* Work to be completed:
Please set down each line of the material exactly.

*** Block opens ***

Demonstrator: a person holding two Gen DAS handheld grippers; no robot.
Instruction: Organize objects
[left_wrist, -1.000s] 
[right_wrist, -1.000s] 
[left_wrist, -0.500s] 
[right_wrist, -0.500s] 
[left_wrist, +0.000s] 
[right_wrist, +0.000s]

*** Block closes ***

* Solution for this problem:
Demonstrator: a person holding two Gen DAS handheld grippers; no robot.
Instruction: Organize objects
[left_wrist, -1.000s] 
[right_wrist, -1.000s] 
[left_wrist, -0.500s] 
[right_wrist, -0.500s] 
[left_wrist, +0.000s] 
[right_wrist, +0.000s]

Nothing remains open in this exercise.